Sulla carta i numeri sono favorevoli al segretario, che controlla il 68% dei circa 200 membri della direzione. Oggi inviterà il Pd a valutare la riforma nel complesso, farà la sua proposta che verrà messa ai voti. La minoranza non ha la forza numerica per ribaltare il risultato, ma in caso di sconfitta potrà cercare la rivincita al Senato, dove la maggioranza ha sette voti di vantaggio. Ci sarebbe bisogno quindi di un’intesa con le destre, che secondo Vannino Chiti porterebbe ad “una lacerazione grave per il Pd, il governo, il Paese”.
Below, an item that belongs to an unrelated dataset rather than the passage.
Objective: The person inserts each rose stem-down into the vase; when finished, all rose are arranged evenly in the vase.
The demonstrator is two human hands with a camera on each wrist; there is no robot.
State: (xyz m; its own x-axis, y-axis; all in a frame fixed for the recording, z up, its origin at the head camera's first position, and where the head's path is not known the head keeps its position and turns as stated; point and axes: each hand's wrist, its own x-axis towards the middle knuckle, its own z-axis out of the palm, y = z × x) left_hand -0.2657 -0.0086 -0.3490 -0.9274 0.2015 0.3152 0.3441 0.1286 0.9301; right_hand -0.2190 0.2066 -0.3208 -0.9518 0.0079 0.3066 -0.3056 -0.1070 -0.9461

I leader della minoranza, in vista di un’eventuale frattura, lanciano gli ultimi appelli all’unità. Bersani ha dichiarato: “Prendere o lasciare sull’articolo 18? Non esiste. Il Pd va preservato e anche il governo, ma bisogna fare ogni sforzo per trovare la miglior sintesi”. Sicuramente, promette l’ex segretario, “non ci saranno spallate.Alla fine la lealtà alla ditta c’è sempre”. Gianni Cuperlo spera in una soluzione condivisa: “Io ho posto questioni con spirito collaborativo per rendere efficace la riforma e fino all’ultimo continuerò a sperare che, da parte del segretario, ci sia l’impegno a trovare una soluzione condivisa”. Più duro Stefano Fassina: “Se il premier oggi alla direzione del Pd persisterà nell’indicare sul tema del lavoro come unica via la cancellazione dell’articolo 18 non saremo con lui. Io – dice – voterò contro”.
Sulla linea più morbida Matteo Orfini, presidente del PD e figura di spicco dei ‘giovani turchi’, che vede ancora margini per un’intesa, sul rafforzamento dei casi di reintegro: “Ci sono le condizioni per un accordo, però servono robuste correzioni“. Intanto però la mediazione di Chiamparino è stata respinta dalla sinistra del partito, D’Attorre avverte: “Se si andrà alla rottura, sarà chiaro come il sole che l’ha voluta Renzi” e continua: “se la linea è l’abolizione totale dell’articolo 18, mi pare complicato non dire di no”. Un no condiviso da Bindi, Boccia, Fassina e Pippo Civati, che vede all’orizzonte la possibilità della scissione.